"Pemerintah mengumumkan biaya haji tahun ini sekian, pembukaan pendaftaran dimulai tanggal sekian sampai tanggal sekian, silakan yang mau berangkat haji, silakan membayar. Semacam 'war tiket'," kata Gus Irfan dalam Rapat Kerja Nasional Penyelenggaraan Haji 1447 H di Tangerang, Banten, Rabu (8/4/2026).
Pemerintah menegaskan bahwa meskipun skema baru ini sedang dikaji, perlindungan terhadap 5,7 juta jemaah yang saat ini sudah terdaftar dalam daftar tunggu tetap menjadi prioritas utama.
"Nah bagaimana perlindungan terhadap mereka?
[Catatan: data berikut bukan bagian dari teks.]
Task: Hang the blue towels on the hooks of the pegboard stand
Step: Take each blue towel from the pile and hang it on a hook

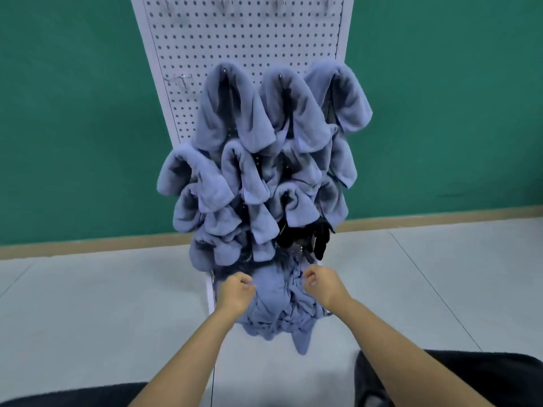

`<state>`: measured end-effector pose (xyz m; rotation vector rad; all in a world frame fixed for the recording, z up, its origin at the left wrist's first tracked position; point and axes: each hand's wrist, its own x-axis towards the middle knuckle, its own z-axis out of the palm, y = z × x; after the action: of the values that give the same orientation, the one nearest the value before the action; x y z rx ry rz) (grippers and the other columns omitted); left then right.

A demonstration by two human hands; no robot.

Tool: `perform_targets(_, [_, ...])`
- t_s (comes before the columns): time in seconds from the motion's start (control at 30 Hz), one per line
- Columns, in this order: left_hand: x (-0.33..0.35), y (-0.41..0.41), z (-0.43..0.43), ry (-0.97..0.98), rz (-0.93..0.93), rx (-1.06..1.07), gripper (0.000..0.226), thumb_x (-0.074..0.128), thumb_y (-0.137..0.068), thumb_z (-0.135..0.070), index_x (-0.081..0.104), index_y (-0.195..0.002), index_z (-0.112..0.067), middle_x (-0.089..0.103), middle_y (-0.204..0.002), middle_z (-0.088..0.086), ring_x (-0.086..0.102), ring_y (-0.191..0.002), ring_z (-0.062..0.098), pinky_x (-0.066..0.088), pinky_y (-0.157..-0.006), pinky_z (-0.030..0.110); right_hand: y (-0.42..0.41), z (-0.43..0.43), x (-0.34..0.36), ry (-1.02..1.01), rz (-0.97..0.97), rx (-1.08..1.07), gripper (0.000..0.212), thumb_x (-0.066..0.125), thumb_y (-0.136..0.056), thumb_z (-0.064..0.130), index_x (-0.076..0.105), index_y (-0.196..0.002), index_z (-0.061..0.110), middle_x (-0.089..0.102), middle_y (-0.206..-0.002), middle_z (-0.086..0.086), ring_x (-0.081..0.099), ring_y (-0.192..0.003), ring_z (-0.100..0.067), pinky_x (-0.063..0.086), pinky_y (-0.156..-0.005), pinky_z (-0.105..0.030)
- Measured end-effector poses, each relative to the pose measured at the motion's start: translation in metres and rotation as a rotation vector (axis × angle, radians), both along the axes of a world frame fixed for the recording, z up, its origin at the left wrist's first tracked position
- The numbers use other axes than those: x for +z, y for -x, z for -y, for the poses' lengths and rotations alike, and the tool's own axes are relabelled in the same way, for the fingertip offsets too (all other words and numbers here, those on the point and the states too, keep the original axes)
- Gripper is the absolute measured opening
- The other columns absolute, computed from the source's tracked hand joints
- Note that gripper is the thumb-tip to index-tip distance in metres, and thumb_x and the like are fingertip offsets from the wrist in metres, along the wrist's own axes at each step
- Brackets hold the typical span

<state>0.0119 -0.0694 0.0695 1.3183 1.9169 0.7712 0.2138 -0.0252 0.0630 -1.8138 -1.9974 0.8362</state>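
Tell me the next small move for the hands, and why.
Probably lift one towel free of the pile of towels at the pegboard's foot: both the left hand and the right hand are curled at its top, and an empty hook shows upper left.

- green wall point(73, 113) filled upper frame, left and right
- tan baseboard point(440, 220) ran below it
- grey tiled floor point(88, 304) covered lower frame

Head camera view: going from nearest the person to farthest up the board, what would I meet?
Left hand and right hand → pile of blue towels at the base → black items → hung towels → bare hook → empty upper pegboard.
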Motion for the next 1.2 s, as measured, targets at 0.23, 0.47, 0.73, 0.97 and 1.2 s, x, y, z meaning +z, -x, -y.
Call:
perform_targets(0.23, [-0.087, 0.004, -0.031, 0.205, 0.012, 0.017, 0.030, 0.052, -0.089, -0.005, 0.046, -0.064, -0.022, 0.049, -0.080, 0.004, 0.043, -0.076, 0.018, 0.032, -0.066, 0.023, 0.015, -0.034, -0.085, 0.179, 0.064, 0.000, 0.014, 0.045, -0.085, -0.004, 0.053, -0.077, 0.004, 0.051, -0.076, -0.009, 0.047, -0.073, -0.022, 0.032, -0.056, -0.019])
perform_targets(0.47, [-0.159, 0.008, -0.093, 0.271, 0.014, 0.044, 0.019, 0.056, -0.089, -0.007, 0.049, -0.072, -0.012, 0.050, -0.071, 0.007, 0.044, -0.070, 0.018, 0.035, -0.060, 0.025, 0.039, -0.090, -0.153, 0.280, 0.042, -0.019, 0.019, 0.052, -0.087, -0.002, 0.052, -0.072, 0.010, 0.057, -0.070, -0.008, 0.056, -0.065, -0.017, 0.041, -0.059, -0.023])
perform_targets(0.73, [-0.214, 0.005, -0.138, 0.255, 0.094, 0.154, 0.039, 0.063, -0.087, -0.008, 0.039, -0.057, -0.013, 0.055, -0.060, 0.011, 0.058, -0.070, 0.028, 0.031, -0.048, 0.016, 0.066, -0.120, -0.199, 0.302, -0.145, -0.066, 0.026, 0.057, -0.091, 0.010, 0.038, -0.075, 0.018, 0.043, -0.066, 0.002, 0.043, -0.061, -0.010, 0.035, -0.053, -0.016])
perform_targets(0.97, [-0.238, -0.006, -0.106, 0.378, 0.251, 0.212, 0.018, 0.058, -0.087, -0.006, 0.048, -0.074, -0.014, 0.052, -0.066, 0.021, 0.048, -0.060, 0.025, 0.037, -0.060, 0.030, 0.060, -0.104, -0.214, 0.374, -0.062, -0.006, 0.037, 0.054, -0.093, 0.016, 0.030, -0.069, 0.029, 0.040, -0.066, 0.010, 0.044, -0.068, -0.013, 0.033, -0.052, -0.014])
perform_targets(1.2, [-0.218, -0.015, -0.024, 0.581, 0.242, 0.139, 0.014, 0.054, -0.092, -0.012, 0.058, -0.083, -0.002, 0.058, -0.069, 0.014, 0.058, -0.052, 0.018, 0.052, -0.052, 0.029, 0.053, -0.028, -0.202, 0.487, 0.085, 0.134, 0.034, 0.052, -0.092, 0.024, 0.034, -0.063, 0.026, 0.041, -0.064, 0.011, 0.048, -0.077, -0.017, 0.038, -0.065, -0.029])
Jadi wacana ini sedang kita godok. Ini bukan keputusan, ini sedang kita godok terus-menerus supaya keinginan presiden haji tidak ngantre itu bisa terwujud," tegas Dahnil.
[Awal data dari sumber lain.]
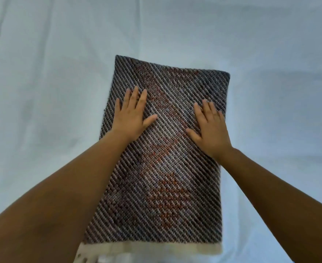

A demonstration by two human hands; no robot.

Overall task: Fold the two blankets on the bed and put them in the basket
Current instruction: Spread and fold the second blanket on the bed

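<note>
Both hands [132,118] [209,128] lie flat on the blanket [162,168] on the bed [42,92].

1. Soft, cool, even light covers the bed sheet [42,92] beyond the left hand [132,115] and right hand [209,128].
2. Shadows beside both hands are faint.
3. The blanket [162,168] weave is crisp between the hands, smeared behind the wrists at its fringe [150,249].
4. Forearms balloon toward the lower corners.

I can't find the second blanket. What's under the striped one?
The blanket lies on the sheet, which shows all round it; a cream fringe shows at its near edge. Whatever else lies beneath is covered.
</note>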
Sebagai informasi, kuota jemaah haji Indonesia tahun 2026 (1447 H) ditetapkan sebanyak 221.000 jemaah, terdiri dari 203.320 jemaah reguler dan 17.680 jemaah khusus.
Sementara itu, mulai tahun 2026 ini, pemerintah telah menerapkan formula baru pembagian kuota berbasis daftar tunggal (waiting list) 100 persen, tidak lagi berdasarkan jumlah penduduk muslim per provinsi.